We’ve talked a little bit about the CW’s “Arrowverse” series of shows in this feature, but there’s one name that hasn’t really come up here yet, and that’s Batwoman (no, not that one). The interconnectedness of the so-called “Bat Family” is already a tangled web, and it gets more tangled every year, so I’m not going to get into that, but suffice it to say that the current Batwoman, aka Kate Kane, was introduced in 2006 as an updated version of an earlier character, one who was introduced for the sole purpose of showing how super not-gay Batman was in the wake of Frederic Wertham’s infamous censorship call-to-arms, The Seduction of the Innocent. As a way of thumbing the industry’s collective nose at Wertham and his regressive quackery, Kate was explicitly made a lesbian. This was a big deal at the time (as someone who was reading Young Avengers, which featured a gay couple in the form of Wiccan and Hulkling, I can tell you that the contemporary comic letter pages were a fiery, brimstone-y place), and in some ways still was at the time that Batwoman, the 2019 TV series, premiered – at least, if the neanderthal braying of online agitators in the wake of the show’s airing is anything to go by.
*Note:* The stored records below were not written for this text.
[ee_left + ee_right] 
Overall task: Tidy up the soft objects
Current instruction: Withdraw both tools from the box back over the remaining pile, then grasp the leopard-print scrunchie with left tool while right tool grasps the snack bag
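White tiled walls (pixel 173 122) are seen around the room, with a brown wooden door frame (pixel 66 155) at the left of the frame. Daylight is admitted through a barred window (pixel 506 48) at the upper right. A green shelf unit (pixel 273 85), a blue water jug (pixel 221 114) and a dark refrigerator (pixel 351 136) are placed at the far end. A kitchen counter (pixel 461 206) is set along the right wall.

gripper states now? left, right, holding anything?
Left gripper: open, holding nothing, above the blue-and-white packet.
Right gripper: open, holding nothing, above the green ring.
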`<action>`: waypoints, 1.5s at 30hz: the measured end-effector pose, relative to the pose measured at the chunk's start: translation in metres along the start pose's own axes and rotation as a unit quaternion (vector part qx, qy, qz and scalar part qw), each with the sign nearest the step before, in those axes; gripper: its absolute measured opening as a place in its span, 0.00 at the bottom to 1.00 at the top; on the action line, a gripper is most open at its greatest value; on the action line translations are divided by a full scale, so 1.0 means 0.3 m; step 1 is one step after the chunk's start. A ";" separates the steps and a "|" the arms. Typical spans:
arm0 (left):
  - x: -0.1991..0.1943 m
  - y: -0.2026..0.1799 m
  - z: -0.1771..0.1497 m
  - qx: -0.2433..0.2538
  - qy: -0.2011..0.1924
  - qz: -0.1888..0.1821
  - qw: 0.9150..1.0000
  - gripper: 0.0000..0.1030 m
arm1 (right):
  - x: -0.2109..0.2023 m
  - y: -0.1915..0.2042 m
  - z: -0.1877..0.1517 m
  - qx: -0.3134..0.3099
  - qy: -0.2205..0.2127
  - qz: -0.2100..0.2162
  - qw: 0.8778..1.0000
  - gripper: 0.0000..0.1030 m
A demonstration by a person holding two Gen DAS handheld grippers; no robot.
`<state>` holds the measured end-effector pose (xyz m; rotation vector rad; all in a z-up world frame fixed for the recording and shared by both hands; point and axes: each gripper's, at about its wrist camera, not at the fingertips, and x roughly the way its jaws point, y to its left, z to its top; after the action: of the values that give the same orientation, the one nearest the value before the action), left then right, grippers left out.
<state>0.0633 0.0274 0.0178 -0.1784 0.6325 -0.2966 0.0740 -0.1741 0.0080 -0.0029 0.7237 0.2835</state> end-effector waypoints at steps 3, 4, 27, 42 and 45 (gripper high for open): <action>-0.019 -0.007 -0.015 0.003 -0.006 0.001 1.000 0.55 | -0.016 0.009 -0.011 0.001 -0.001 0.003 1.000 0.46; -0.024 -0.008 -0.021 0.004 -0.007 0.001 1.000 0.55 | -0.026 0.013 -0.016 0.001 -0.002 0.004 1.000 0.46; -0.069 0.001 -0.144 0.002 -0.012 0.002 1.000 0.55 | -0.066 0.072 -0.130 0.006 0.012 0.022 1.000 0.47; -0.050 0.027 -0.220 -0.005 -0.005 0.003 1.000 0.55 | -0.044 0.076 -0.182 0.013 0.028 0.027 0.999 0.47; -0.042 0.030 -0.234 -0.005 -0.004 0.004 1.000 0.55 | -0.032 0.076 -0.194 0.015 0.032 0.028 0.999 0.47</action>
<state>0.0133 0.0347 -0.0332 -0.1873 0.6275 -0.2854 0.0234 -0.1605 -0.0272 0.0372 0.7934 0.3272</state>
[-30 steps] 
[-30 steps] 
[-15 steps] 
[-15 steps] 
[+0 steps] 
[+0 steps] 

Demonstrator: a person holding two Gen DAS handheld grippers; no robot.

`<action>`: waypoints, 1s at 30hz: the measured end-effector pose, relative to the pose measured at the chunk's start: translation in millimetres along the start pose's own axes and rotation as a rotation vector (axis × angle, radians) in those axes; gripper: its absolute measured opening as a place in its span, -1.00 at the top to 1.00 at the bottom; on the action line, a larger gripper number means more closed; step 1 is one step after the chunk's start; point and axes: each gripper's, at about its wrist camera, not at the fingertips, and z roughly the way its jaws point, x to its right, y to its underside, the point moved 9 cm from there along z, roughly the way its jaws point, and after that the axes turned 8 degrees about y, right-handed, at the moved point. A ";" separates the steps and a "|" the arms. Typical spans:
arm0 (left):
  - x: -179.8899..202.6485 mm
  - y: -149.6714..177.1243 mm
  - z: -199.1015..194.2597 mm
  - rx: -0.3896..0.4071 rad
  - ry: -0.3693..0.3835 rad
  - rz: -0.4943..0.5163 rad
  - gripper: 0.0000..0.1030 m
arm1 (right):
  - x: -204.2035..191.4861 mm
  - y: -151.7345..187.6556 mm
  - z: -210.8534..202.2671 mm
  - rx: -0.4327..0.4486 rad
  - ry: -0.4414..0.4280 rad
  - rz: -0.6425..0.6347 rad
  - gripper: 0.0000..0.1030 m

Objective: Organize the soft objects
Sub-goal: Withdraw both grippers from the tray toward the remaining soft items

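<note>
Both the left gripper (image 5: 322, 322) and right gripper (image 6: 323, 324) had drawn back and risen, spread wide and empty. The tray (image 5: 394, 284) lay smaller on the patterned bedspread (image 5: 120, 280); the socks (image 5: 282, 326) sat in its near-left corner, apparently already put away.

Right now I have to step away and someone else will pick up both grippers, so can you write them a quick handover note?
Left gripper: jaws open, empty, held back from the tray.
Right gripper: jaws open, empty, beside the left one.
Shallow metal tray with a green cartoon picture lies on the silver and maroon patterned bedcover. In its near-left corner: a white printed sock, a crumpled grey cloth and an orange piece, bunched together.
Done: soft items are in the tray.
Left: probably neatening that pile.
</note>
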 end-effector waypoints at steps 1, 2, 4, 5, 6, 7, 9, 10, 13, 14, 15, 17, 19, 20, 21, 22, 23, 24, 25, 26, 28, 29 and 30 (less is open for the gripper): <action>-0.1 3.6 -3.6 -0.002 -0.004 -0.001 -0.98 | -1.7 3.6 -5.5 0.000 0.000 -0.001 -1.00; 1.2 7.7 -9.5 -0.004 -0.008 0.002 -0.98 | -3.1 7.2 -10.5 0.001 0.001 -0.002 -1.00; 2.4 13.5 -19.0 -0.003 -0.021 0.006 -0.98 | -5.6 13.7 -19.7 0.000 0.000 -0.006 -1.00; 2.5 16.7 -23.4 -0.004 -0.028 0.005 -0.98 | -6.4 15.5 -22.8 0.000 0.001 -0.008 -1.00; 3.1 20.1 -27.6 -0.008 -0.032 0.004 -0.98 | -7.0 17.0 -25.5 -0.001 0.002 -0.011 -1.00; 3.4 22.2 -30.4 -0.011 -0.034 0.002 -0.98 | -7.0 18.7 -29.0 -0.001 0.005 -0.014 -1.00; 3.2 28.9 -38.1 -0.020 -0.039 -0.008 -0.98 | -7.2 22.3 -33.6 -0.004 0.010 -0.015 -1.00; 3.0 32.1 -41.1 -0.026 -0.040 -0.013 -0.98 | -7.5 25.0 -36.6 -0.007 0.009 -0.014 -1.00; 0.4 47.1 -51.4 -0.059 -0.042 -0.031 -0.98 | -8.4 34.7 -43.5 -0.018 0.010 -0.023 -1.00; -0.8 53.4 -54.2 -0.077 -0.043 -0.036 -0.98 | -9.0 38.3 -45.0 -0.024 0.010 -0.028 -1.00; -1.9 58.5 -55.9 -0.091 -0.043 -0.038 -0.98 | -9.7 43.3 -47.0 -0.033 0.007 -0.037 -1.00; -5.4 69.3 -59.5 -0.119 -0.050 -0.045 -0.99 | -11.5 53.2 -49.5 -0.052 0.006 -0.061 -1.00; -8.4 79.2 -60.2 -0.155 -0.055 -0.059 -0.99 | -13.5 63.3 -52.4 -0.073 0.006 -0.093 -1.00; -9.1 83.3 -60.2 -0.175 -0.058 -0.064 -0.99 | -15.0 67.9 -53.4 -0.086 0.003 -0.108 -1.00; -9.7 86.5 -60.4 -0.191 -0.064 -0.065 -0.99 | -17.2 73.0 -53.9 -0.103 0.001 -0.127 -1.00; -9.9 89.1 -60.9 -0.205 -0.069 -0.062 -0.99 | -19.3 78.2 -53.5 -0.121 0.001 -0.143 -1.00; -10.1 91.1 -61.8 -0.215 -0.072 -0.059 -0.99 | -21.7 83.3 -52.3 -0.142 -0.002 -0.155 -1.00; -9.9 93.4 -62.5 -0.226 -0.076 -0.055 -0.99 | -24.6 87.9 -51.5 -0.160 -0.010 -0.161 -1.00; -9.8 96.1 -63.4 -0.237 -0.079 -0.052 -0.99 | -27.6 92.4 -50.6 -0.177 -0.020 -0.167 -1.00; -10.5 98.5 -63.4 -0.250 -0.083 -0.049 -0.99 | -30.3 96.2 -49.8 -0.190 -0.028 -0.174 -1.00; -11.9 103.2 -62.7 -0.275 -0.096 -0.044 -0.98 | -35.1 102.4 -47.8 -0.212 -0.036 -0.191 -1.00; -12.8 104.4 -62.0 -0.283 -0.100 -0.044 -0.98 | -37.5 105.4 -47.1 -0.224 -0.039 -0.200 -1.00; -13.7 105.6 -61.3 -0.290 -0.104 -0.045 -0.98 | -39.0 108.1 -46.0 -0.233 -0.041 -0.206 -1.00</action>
In the series, which follows the characterization of Kate/Batwoman that was introduced by our old friend The New 52, Bruce Wayne’s cousin Kate returns to Gotham some time after the abdication of the city by its Dark Knight, and she discovers the Batcave and all the gadgets, retrofits them to suit her needs, and then sets out to clean up the city. Tale as old as time, right? 

Among the DC CW shows, Batwoman was the most … cursed, one could say. The first season never completed filming because of COVID, the lead performer (Ruby Rose) left between seasons one and two, and the show’s mixed messaging about the role of the “Crows,” a private security firm headed by Kate’s father, was questionable even before BLM and has only grown more tone deaf over time. Reports have been mixed for years as to whether Rose was fired (for alleged behavior on set) or quit (due to being pretty badly injured during some stunt filming and not taking adequate recuperation time), and although we’ll probably never know for certain, I can say that I think Rose leaving was to the show’s benefit. That tone deafness regarding “non-police” police was rampant all over the first season, to the point where, although I would never agree with the bigots who hated the show on principle about why, they weren’t wrong that it … kinda sucked. 

Rose’s exit allowed for the show to go in a different direction. Javicia Leslie was cast as Ryan Wilder, an ex-con out on parole following a short term she served following some poor police work (redundant, I know) on the part of the Crows; when Kate’s plane crashes near where Ryan has parked for the night in the van that she’s living in, Ryan finds the batsuit and puts it to work right away. She was a completely fresh take on the character, and that allowed for new and interesting developments. In the first season, the romantic conflict comes from the fact that Kate and her love interest, Meagan Good’s Sophie Moore, were in military training together before Kate was given the boot for failing to follow “Don’t Ask, Don’t Tell,” while Sophie didn’t speak up for Kate or herself and is still deeply closeted by the time of the pilot. Batwoman’s archnemesis, Alice (as in “of Wonderland”), is also tied to Kate because—spoiler alert—she’s actually the long presumed dead twin sister that Kate hasn’t seen since her supposed death when they were in elementary school. It didn’t help that Rachel Skarsten’s not-quite-Joker performance was the most interesting thing about the series, either, making her more engaging and magnetic than our purported hero. 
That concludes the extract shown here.